IIS7: can't set host name on site with SSL cert and port 443

Consider a Win 2008 SP2 machine with IIS7. The task is to apply a certificate and host name to the one and only Site on this machine. The site's host headers need to be abc.123.example.com

The first step was installing the .pfx to the Personal Store, which was successful.
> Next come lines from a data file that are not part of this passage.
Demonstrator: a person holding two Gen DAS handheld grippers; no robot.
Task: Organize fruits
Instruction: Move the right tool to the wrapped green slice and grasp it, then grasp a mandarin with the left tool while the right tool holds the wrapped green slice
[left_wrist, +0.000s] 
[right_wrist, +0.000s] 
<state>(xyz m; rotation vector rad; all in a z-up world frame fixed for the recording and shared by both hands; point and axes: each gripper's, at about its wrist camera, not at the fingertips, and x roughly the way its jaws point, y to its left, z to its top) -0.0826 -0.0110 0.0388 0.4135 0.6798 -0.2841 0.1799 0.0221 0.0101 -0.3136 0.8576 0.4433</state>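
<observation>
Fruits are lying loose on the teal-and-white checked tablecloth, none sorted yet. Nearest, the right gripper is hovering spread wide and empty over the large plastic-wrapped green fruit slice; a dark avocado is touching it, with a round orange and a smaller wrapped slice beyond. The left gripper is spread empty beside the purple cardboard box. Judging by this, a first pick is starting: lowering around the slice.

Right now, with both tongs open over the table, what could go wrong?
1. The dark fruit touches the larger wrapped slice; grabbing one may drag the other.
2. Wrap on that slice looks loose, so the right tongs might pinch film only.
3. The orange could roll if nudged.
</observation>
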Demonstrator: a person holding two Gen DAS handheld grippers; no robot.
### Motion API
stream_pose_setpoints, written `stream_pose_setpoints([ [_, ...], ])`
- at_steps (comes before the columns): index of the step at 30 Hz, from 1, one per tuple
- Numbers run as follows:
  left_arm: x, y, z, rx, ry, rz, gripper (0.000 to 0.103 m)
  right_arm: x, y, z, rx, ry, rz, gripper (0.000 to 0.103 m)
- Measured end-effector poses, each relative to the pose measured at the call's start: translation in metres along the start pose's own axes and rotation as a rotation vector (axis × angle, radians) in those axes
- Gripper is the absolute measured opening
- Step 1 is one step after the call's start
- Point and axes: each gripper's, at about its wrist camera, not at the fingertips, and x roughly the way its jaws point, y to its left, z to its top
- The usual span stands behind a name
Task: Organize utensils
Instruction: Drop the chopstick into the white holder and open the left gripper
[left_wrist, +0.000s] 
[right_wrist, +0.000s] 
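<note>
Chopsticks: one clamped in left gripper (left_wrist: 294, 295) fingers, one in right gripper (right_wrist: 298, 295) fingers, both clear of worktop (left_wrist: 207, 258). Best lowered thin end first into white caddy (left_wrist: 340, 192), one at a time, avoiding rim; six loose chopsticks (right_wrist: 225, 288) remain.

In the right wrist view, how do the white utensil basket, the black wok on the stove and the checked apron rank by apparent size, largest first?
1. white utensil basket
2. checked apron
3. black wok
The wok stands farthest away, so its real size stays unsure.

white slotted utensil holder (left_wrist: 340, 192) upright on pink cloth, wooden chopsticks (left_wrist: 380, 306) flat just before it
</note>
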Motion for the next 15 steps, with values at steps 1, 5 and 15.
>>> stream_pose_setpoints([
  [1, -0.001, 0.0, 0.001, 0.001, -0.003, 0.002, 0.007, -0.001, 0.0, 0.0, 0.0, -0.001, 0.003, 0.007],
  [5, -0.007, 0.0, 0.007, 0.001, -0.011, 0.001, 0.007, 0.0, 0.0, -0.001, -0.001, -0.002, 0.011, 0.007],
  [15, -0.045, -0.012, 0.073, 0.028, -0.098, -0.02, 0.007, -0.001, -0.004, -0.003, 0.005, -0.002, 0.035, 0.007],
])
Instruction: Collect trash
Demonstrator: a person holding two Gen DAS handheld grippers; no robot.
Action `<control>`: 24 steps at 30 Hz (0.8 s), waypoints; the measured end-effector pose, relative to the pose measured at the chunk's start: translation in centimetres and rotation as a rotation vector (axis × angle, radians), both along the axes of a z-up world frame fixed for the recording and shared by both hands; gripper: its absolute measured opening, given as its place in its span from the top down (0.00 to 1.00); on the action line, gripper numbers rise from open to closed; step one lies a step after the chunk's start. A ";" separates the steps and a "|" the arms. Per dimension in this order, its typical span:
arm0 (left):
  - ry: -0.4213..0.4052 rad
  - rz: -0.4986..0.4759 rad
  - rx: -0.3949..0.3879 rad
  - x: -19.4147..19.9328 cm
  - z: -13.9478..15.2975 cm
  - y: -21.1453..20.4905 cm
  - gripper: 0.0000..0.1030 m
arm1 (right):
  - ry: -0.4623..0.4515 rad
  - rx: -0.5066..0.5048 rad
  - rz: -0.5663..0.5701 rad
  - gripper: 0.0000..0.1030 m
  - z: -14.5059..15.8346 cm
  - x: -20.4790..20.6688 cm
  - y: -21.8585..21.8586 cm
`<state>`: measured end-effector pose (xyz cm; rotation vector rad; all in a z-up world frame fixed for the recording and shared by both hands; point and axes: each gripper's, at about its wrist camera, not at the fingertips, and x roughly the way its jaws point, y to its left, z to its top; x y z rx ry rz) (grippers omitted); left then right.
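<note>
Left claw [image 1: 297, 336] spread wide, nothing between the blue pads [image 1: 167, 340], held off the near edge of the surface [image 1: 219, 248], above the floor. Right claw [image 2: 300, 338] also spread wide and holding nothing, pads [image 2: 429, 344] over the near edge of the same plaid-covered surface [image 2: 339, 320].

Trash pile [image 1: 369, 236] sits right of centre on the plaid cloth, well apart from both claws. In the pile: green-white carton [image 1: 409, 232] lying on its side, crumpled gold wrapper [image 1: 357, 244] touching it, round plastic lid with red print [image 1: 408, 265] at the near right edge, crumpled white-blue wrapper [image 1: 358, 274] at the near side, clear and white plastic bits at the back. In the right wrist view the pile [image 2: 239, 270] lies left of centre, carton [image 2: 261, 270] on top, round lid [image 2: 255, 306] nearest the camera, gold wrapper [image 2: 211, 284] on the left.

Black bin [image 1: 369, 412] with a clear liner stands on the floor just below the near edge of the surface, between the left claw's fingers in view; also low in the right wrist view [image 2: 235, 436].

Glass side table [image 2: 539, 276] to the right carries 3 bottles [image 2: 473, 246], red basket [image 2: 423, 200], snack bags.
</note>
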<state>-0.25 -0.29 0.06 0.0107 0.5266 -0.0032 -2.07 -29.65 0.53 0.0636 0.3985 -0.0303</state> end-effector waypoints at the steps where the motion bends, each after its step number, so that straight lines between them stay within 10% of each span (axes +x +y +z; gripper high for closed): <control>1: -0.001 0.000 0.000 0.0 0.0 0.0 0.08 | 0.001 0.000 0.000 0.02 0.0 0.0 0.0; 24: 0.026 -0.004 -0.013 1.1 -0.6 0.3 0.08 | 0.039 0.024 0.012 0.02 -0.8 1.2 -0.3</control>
IIS7 finds the cert as available, but won't allow the entry of a host name. The host name textbox is ALWAYS disabled/greyed out, even before selecting my cert. I've even deleted the default port 80 binding.

Site Bindings

Question: how can I set a host name for this site? Is it a matter of this cert being a wildcard cert? I understand that the SSL request comes into the web server, and the host header in the packet is encrypted. Why then would IIS6 allow the host header to be specified, but IIS7 not?

Update: The cert isn't part of the problem. I've created a new Site on the machine, and when choosing https binding, the host name textbox is disabled.


Solution 1:

You can't do it from the UI, you have to do it from the command line. Here's a nice walk through of the process:

http://www.sslshopper.com/article-ssl-host-headers-in-iis-7.html

Solution 2:

Its does work in GUI...

Just make sure the the 'friendly name' of the cert you are installing is the same as the multidomainname you have made for the cert.

ie. *.companydomain.com

if you put in 'Nice friendly name' for *.companydoman.com cert, when installing the cert into IIS, it will grey out the host name header box.

If you use *.companyname.com as the friendly name, you're golden.

Boom.

Solution 3:

The short answer is that each IP can only have one certificate bound to it, so the certificate binding is going to apply no matter what hostname is directed to that IP address. Being able to specify a hostname would imply that you can have multiple hostname and certificate combinations on the same IP address and port (as you can with non-SSL entries), but this is not the case, so the field is unavailable.

The more complete explanation is that SSL encrypts your traffic, and part of that traffic is the HTTP headers sent by the browser to the server. One of those headers would be the "Host" header which IIS uses to determine which site to load up with the request. Since the certificate needs to be loaded to establish the secure connection BEFORE the request headers are sent, IIS has to select the certificate based only upon the IP address and port number, leaving the "Host" header out in the cold as a factor in determining which site to load, so they don't let you enter one.

Here is an article which outlines the inner workings of the SSL connection in finer detail.

Solution 4:

The SSLShopper answer did not work for me because it left the binding without the host header, and you couldn't remove that binding without breaking the connection to the certificate. Here is the method I used to get it to work:

Please note that this answer assumes that your certificate has already been generated, added to the certificate store, and added to IIS. It also assumes you do not want any other bindings to your website besides the SSL one.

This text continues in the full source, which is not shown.